TWM654340U - Waterproof and heat-insulating structure - Google Patents

Abstract

A waterproof and heat-insulating structure includes waterproof material, caulking material, a plurality of first plastic (PVC) sheets, a plurality of waterproof horizontal bracket boards, a plurality of waterproof and heat-insulating composite inorganic materials, a plurality of second plastic sheets, a plurality of welded wire meshes and cement. The first plastic sheet is used to embed the first plastic (PVC) sheets into the groove with a trowel and then apply the caulking material to the groove and the joints between the first plastic sheets. The waterproof horizontal bracket board is used to lay the floor of the roof. The waterproof and heat-insulating composite inorganic materials are used to be poured into the waterproof horizontal bracket boards. The second plastic sheet is used to be laid on the waterproof horizontal bracket boards. The plurality of welded wire meshes are used to be laid on the second plastic sheets. Cement is used to carry out cement grouting work on these welded wire meshes.

Description

Waterproof and heat-insulating structure

A waterproof construction technology, especially a waterproof and thermal insulation structure suitable for roofs.

After a building has been in use for a period of time, the roof will be exposed to the sun and rain for a long time, resulting in thermal expansion and contraction. Coupled with various factors such as earthquake shaking, the waterproofing structure applied on the roof slab is prone to aging and damage and loses its waterproofing effect. Therefore, when it rains, rainwater will penetrate into the building structure, causing moisture inside the building and even leading to leakage.

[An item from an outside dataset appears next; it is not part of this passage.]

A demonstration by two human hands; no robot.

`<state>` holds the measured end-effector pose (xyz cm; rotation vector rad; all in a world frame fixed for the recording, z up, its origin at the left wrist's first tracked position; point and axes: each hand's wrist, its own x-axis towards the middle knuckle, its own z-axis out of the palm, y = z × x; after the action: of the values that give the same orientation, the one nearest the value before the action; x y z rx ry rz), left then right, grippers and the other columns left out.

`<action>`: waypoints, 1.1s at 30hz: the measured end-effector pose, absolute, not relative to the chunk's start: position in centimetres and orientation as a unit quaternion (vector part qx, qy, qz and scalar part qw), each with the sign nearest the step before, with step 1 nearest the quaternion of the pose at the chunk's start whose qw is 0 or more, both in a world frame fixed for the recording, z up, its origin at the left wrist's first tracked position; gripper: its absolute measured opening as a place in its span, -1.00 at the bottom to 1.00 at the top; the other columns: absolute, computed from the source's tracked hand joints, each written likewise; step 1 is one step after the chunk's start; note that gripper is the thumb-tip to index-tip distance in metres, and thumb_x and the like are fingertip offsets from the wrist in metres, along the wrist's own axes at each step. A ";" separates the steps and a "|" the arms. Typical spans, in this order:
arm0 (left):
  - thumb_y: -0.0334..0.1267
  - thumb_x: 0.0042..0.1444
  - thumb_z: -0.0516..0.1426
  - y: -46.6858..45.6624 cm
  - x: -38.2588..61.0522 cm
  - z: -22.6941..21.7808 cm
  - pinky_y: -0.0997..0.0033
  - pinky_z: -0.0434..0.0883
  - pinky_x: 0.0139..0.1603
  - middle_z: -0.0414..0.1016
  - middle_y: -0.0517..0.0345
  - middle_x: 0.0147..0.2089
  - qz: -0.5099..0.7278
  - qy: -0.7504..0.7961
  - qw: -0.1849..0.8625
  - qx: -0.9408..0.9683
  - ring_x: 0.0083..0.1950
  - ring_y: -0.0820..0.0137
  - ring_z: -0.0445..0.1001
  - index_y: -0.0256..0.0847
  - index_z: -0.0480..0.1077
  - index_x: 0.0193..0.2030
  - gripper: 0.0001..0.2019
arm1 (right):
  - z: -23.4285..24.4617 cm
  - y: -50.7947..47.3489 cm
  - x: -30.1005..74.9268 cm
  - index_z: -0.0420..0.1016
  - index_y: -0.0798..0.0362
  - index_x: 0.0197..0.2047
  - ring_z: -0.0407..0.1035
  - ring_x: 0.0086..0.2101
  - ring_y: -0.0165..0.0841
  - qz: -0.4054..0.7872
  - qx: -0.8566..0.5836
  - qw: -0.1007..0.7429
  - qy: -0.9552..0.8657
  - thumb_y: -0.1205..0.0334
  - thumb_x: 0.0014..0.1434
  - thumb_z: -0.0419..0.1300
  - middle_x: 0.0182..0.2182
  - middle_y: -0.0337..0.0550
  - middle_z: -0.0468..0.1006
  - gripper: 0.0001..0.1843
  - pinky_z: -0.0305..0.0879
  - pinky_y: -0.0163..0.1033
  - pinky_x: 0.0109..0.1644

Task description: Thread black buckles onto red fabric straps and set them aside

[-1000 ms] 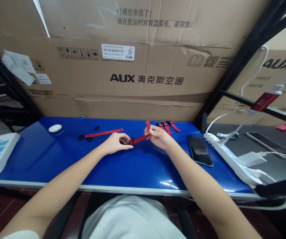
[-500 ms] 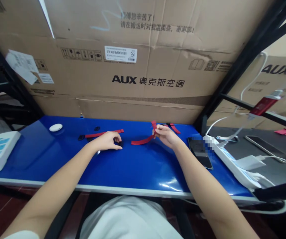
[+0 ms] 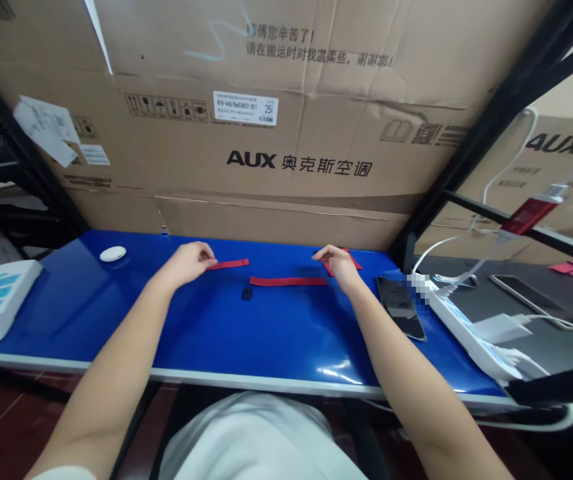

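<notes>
My left hand (image 3: 186,263) is over the back left of the blue table, fingers bent down and drawn together, covering the left part of a red strap (image 3: 231,265). What its fingertips hold, if anything, is hidden. A second red strap (image 3: 288,282) lies flat and straight in the middle. Just below that strap's left end rests a small black buckle (image 3: 247,294), apart from both hands. My right hand (image 3: 340,267) hovers by the strap's right end with loosely bent fingers and nothing visible in them. Behind it, more red strap (image 3: 354,259) is partly hidden.
A large cardboard box (image 3: 276,213) stands along the back edge. At right lie a black phone (image 3: 400,308) and a white power strip (image 3: 471,333) with cables. A white oval object (image 3: 113,254) and a white device (image 3: 1,300) are at left.
My right hand has let go of the red strap, which now lies flat. My left hand has left the black buckle and moved back and left, over the other strap.
</notes>
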<state>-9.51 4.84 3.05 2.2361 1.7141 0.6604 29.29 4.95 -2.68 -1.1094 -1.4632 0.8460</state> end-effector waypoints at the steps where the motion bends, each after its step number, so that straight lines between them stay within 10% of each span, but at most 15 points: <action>1: -0.28 0.00 0.21 5.2 -11.0 3.4 0.42 0.39 -0.25 0.57 0.08 -0.34 0.238 0.636 0.085 0.729 -0.26 0.27 0.54 -0.19 0.49 -0.34 -0.92 | -2.7 4.7 28.7 0.43 0.00 -0.44 0.37 -0.22 -0.21 0.320 -0.472 0.528 -0.630 0.35 -0.17 -0.02 -0.37 -0.14 0.52 -0.77 0.25 -0.08 -0.06; 13: -0.40 -0.23 0.30 6.7 -18.0 2.6 0.52 0.31 -0.51 0.44 0.25 -0.58 0.097 0.770 0.158 0.611 -0.54 0.38 0.45 -0.18 0.47 -0.27 -0.71 | -4.3 2.8 20.1 0.42 0.03 -0.23 0.19 -0.07 -0.14 0.137 -0.537 0.257 -0.792 0.22 0.14 0.25 -0.12 -0.04 0.37 -0.87 0.07 -0.05 -0.01; 22: -0.48 -0.23 0.32 6.7 -18.6 2.0 0.49 0.41 -0.45 0.43 0.26 -0.57 0.133 0.789 0.232 0.553 -0.53 0.37 0.49 -0.22 0.32 -0.27 -0.63 | -4.2 2.6 21.7 0.42 0.01 -0.17 0.32 -0.22 -0.30 0.241 -0.453 0.332 -0.792 0.41 0.12 0.10 -0.22 -0.14 0.46 -0.80 0.16 -0.15 -0.06; 28: -0.38 -0.14 0.32 6.7 -16.7 2.6 0.44 0.44 -0.41 0.48 0.19 -0.45 0.246 0.764 0.190 0.566 -0.45 0.33 0.54 -0.22 0.32 -0.24 -0.68 | -3.7 2.4 21.2 0.44 0.03 -0.37 0.26 -0.41 -0.35 0.258 -0.446 0.373 -0.771 0.11 0.17 0.16 -0.42 -0.20 0.42 -0.82 0.19 -0.19 -0.24; 33: -0.12 -0.04 0.33 5.0 -9.7 2.2 0.34 0.50 -0.22 0.49 0.13 -0.30 0.401 0.475 0.453 0.639 -0.28 0.34 0.58 -0.23 0.33 -0.19 -0.63 | -3.2 1.8 21.0 0.35 0.04 -0.35 0.33 -0.50 -0.39 0.432 -0.406 0.402 -0.698 -0.03 0.16 0.18 -0.45 -0.19 0.51 -0.71 0.21 -0.25 -0.37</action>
<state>-9.73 5.03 2.23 1.5770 1.1740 0.9892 20.98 1.84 -3.20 -1.0274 -1.7639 1.0917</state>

In the current repair process of building waterproofing engineering structures, the old waterproofing layer of the roof slab is first completely removed, the removed building waste is removed, and then the surface of the roof slab is cleaned with high pressure, and a new waterproofing layer (including elastic mud waterproofing layer and PU waterproofing layer) is reapplied. Finally, the surface is restored. However, the traditional construction process produces a lot of material waste, and the construction period is long and the cost is high, which is criticized by people. More importantly, the waterproofing structure constructed by the traditional construction process has a short service life. Under the sun and rain, the material may become brittle and cracked, damaged, and the roof will leak again. The user must repair it again, which takes a lot of manpower, time and cost, which is not economical.

Therefore, how to improve the roof waterproofing construction structure to solve the various deficiencies of the above-mentioned prior art is an important issue that this field wants to solve.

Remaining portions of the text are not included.